# SQLite with Python

### What Is SQLite?
[SQLite](https://www.sqlite.org/index.html) is a C-language library that implements a small, fast, self-contained, high-reliability, full-featured, SQL database engine. SQLite is the most used database engine in the world. SQLite is built into all mobile phones and most computers and comes bundled inside countless other applications that people use every day.

### How can we use SQLite for analytics?
Sample uses
* querying larger-than-memory data
* one-off data exchange that also communicates database properties and relationships
* quickly iterating on portable sqlite database before migrating to a more enterprise-grade RDBMS (ex: PostgreSQL).

If we have a data set with more data than can fit into memory, SQLite is an extremely portable way to query that data. We can even share SQLite files to exchange data and information about table relationships.

SQLite does is not ideal for an entire department of analysts to perform read-heavy access patterns and reporting. For smaller teams, it may be a suitable low-barrier solution or prototype.

### Credits
Abbreviated from Sebastian  Raschka's very good tutorial here: https://sebastianraschka.com/Articles/2014_sqlite_in_python_tutorial.html

Outline
* Creating a new SQLite database
* Connecting to an SQLite database
* Adding new columns
* Inserting and updating rows
* Creating unique indexes
* Querying the database - Selecting rows
* Security and injection attacks
* Date and time operations
* Retrieving column names
* Printing a database summary

# Creating a new SQLite database

In [1]:
import sqlite3

sqlite_file = 'my_first_db.sqlite'    # name of the sqlite database file
table_name1 = 'my_table_1'  # name of the table to be created
table_name2 = 'my_table_2'  # name of the table to be created
new_field = 'my_1st_column' # name of the column
field_type = 'INTEGER'  # column data type

# Connecting to the database file
conn = sqlite3.connect(sqlite_file)
c = conn.cursor()

# Creating a new SQLite table with 1 column
c.execute('CREATE TABLE {tn} ({nf} {ft})'\
        .format(tn=table_name1, nf=new_field, ft=field_type))

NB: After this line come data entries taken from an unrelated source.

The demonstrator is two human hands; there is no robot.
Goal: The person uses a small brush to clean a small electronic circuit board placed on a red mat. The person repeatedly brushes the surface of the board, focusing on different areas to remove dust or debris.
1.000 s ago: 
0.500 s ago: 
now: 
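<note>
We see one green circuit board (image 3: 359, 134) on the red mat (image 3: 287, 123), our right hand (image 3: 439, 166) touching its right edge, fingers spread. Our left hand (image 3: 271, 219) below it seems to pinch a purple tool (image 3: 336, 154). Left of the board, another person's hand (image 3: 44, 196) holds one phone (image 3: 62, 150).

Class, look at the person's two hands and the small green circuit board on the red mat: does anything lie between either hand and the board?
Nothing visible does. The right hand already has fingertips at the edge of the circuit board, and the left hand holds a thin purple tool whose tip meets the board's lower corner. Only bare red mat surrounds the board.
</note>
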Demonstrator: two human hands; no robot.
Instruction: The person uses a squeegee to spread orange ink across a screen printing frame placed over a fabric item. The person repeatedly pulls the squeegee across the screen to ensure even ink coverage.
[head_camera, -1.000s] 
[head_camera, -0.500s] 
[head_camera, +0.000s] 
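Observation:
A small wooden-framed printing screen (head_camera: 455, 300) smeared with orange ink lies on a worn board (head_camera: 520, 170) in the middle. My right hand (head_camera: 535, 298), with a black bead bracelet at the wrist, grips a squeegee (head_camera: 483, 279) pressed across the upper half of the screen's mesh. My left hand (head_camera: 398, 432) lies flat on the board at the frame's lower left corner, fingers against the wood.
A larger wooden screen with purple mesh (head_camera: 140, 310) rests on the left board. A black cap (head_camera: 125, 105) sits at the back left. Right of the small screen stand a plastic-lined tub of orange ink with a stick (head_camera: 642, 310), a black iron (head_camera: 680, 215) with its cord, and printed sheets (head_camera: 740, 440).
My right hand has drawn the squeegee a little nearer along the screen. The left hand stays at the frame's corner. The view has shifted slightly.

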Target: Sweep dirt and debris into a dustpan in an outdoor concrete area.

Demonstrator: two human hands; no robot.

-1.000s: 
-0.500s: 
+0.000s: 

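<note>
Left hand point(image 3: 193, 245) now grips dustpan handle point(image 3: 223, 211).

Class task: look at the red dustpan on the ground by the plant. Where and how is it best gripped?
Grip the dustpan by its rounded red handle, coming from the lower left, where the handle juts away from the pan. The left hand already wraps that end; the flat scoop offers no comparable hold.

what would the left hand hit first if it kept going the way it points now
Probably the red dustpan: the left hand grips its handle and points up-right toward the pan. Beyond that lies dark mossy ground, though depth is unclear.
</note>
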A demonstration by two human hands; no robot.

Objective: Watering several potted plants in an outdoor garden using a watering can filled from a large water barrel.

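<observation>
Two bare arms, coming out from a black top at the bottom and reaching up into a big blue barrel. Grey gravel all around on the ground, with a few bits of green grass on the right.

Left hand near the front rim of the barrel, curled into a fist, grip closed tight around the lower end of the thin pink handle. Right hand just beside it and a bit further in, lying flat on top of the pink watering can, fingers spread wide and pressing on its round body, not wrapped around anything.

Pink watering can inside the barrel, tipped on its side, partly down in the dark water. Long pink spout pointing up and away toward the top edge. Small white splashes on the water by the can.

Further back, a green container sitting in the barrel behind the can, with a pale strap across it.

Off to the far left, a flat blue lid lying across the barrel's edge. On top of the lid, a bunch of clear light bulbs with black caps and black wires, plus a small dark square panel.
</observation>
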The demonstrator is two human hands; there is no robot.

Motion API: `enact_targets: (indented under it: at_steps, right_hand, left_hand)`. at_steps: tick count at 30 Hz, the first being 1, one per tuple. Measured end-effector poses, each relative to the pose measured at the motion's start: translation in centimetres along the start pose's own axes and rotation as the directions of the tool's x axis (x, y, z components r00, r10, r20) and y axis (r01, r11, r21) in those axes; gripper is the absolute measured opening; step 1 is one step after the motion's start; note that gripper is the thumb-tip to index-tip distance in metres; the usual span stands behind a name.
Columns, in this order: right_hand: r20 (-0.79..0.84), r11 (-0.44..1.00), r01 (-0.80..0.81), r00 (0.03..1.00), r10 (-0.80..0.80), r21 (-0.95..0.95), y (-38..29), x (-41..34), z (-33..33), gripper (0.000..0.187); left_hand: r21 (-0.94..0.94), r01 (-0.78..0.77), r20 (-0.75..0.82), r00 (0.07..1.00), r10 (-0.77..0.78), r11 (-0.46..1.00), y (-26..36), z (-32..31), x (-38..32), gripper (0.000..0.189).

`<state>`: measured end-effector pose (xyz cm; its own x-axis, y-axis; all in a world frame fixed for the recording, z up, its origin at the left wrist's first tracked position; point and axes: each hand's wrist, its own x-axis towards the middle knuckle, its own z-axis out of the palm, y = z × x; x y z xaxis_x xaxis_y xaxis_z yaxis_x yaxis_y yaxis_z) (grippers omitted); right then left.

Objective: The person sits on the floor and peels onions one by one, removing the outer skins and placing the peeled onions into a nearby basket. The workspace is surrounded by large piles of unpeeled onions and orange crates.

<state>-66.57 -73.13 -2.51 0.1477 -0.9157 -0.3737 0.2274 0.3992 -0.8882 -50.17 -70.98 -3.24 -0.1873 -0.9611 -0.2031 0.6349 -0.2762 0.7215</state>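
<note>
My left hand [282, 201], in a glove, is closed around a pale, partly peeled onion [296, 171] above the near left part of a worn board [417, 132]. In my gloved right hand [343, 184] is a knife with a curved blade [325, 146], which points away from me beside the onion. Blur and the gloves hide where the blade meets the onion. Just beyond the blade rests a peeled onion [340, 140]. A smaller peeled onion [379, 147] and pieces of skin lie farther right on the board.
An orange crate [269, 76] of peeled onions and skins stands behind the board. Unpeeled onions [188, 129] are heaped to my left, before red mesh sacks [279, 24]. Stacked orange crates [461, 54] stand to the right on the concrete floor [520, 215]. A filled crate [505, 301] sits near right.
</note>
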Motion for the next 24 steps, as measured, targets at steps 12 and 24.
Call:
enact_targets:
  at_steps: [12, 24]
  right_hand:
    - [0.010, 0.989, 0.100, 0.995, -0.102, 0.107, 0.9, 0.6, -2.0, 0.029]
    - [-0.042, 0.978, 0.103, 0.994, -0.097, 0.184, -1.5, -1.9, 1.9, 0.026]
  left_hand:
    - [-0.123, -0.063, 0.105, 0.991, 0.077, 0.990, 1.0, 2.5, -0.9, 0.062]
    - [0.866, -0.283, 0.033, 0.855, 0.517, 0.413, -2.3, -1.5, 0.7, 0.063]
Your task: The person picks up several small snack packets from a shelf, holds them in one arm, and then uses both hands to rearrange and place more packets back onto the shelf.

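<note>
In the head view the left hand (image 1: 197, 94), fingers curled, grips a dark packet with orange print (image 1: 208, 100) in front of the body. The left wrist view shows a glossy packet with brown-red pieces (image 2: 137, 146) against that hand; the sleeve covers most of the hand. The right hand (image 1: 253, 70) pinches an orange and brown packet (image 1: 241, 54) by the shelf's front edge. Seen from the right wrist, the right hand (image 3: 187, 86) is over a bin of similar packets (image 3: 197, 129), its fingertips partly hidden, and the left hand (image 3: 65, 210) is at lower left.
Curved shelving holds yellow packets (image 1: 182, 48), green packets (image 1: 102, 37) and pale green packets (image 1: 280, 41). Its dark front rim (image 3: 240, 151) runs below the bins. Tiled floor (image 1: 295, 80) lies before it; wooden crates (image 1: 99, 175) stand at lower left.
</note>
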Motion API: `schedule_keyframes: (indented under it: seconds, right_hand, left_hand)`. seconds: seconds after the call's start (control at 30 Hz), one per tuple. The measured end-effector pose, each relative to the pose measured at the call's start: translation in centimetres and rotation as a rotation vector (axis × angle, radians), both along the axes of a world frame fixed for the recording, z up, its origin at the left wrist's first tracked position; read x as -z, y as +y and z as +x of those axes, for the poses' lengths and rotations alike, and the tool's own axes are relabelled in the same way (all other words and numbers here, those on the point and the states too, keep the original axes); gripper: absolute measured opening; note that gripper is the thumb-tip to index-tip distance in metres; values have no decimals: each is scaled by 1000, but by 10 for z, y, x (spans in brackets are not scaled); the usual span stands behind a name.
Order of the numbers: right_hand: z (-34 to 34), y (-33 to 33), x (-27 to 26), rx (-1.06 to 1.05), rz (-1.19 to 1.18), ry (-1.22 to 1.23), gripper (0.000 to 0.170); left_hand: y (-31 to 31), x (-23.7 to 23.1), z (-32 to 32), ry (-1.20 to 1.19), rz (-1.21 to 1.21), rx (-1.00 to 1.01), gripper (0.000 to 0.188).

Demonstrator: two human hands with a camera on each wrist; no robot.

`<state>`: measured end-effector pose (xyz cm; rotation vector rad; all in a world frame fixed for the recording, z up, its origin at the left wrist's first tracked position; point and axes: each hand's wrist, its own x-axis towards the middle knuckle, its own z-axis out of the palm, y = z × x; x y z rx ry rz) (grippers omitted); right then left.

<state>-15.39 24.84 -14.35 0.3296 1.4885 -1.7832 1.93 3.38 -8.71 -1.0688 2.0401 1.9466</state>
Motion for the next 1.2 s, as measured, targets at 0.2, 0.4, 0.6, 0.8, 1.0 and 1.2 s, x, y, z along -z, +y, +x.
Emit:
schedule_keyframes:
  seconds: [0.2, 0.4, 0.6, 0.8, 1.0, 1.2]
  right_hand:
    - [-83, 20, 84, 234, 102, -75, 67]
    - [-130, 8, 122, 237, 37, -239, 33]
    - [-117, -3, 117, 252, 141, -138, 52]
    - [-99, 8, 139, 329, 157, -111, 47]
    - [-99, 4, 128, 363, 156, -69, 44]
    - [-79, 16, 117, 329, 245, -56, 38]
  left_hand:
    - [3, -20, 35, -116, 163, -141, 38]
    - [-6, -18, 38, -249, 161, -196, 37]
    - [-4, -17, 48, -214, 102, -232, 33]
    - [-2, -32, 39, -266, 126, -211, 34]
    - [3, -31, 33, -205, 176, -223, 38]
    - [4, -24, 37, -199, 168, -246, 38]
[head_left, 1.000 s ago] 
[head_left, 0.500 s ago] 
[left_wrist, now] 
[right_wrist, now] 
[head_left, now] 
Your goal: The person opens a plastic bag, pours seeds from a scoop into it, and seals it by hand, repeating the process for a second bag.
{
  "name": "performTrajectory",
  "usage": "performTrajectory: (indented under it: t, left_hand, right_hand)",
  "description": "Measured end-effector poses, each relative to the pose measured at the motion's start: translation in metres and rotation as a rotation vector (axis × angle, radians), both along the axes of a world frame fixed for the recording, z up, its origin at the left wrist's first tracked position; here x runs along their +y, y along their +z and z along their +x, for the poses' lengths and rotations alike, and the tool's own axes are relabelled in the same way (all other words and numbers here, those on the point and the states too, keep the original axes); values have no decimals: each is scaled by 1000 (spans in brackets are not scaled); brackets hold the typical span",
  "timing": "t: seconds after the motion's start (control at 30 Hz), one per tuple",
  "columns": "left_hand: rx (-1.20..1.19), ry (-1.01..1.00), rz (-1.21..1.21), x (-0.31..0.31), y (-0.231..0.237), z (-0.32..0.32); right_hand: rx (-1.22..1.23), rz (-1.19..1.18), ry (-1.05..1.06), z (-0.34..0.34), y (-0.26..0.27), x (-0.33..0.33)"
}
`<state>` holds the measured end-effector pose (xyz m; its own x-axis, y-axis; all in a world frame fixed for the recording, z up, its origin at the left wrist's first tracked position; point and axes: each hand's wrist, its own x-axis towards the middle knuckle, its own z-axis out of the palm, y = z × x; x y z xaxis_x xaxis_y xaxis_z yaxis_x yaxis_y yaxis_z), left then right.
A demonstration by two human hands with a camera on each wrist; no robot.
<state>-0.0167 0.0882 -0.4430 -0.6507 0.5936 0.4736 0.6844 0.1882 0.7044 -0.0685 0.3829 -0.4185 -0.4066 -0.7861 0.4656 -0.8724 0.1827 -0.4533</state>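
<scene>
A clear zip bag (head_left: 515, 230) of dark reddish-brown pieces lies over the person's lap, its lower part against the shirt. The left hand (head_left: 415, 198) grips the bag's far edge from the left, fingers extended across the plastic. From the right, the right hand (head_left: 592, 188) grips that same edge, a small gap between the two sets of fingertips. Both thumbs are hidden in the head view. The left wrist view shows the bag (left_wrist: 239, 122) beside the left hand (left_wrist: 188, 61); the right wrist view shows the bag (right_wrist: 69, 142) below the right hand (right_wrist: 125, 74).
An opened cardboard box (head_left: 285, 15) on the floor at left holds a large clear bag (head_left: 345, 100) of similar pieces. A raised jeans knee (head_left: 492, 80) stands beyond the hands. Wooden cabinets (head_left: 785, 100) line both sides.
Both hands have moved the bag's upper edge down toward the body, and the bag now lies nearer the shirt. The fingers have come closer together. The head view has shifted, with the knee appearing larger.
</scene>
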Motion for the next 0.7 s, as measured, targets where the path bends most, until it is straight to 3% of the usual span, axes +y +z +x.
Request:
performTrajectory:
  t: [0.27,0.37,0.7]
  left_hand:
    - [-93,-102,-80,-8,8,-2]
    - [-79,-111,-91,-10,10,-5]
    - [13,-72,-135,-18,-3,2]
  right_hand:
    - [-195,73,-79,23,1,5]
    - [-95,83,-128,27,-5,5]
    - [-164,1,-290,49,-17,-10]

# Creating a second table with 1 column and set it as PRIMARY KEY
# note that PRIMARY KEY column must consist of unique values!
c.execute('CREATE TABLE {tn} ({nf} {ft} PRIMARY KEY)'\
        .format(tn=table_name2, nf=new_field, ft=field_type))

# Committing changes and closing the connection to the database file
conn.commit()
conn.close()

# Connecting to an SQLite database

In [2]:
# sample connection workflow

import sqlite3

sqlite_file = r'./my_first_db.sqlite'
conn = sqlite3.connect(sqlite_file)
c = conn.cursor()

# <execute some sql>

conn.commit()
conn.close()

# Adding new columns

In [3]:
import sqlite3

sqlite_file = 'my_first_db.sqlite'    # name of the sqlite database file
table_name = 'my_table_2'   # name of the table to be created
id_column = 'my_1st_column' # name of the PRIMARY KEY column
new_column1 = 'my_2nd_column'  # name of the new column
new_column2 = 'my_3rd_column'  # name of the new column
column_type = 'TEXT' # E.g., INTEGER, TEXT, NULL, REAL, BLOB
default_val = 'Hello World' # a default value for the new column rows

# Connecting to the database file
conn = sqlite3.connect(sqlite_file)
c = conn.cursor()

# A) Adding a new column without a row value
c.execute("ALTER TABLE {tn} ADD COLUMN '{cn}' {ct}"\
        .format(tn=table_name, cn=new_column1, ct=column_type))

# B) Adding a new column with a default row value
c.execute("ALTER TABLE {tn} ADD COLUMN '{cn}' {ct} DEFAULT '{df}'"\
        .format(tn=table_name, cn=new_column2, ct=column_type, df=default_val))

# Committing changes and closing the connection to the database file
conn.commit()
conn.close()

# Inserting and updating rows

In [4]:
import sqlite3

sqlite_file = 'my_first_db.sqlite'
table_name = 'my_table_2'
id_column = 'my_1st_column'
column_name = 'my_2nd_column'

# Connecting to the database file
conn = sqlite3.connect(sqlite_file)
c = conn.cursor()

# A) Inserts an ID with a specific value in a second column
try:
    c.execute("INSERT INTO {tn} ({idf}, {cn}) VALUES (123456, 'test')".\
        format(tn=table_name, idf=id_column, cn=column_name))
except sqlite3.IntegrityError:
    print('ERROR: ID already exists in PRIMARY KEY column {}'.format(id_column))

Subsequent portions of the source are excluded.